Loving our neighbor just took a giant leap forward in Charleston, South Carolina.
Refugees served by Lutheran Services Carolinas in the Charleston area have a new place to temporarily call home while getting acclimated to the United States. The Welcome House will serve as a refugee transitional living home for these families and individuals.
With the expansion of LSC’s refugee programs to Charleston, a new property was needed to house refugees for 30 to 60 days while teammates work to find them more permanent living quarters.
“They are coming to Charleston because they have some connection there,” LSC Business Developer Kelly Scherer said. “During this short-term stay, we work to link them with that connection and transition them to another home.”
Scherer was tasked with finding the perfect home, which ended up being a duplex in North Charleston in the Park Circle neighborhood.
Each unit contains a private entrance, two bedrooms, one bathroom, a full kitchen, a dining area, and storage.
“I decided on the duplex because we wanted some flexibility. Sometimes we get individuals, and then we also help small families and large families,” Scherer said. “I felt that with two properties we could mix and match for whatever the need is at the time.”
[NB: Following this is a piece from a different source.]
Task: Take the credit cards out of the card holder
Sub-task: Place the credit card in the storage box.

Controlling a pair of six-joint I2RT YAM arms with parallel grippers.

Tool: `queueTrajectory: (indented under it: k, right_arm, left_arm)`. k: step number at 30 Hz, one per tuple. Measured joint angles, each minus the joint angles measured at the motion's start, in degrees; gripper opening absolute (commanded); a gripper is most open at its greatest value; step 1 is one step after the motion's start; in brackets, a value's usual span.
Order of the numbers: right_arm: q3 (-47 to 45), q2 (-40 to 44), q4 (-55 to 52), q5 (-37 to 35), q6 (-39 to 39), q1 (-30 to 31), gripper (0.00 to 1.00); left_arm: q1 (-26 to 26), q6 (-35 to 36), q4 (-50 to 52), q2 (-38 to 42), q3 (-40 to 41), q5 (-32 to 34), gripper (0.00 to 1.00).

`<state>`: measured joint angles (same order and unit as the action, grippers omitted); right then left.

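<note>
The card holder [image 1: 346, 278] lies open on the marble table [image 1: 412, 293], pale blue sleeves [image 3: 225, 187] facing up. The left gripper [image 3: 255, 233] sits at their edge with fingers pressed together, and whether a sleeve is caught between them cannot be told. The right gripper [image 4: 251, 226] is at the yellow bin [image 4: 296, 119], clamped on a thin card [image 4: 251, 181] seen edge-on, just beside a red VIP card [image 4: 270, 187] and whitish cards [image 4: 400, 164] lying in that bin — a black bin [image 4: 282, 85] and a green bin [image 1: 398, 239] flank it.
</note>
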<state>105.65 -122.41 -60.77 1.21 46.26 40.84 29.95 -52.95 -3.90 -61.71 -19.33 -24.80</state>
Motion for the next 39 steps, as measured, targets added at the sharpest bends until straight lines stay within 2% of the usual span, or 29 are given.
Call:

The duplex is in walking distance from a grocery store, bank, drug store, the neighborhood park, and a few restaurants. Walking distance is important to new arrivals, who may not yet have a driver’s license.
“I really feel like it’s a great area,” Scherer said. “They can walk to two bus lines and all of these little stores. Everything they need is close by.”
The Welcome House was purchased with funds raised by LSC’s Love One Another campaign. The campaign raised money across South Carolina to serve those in greatest need including children in foster care, individuals with developmental disability services, and refugees.
“We are so excited that the Love One Another campaign was able to achieve raising the funds needed to establish temporary housing for refugees in the Charleston area,” LSC Director of Development Heidi Rixman said. “We are thankful for all the congregations, individuals, and foundations who donated to the campaign to make this vision a reality.”
LSC has been serving refugees from around the world since 1979.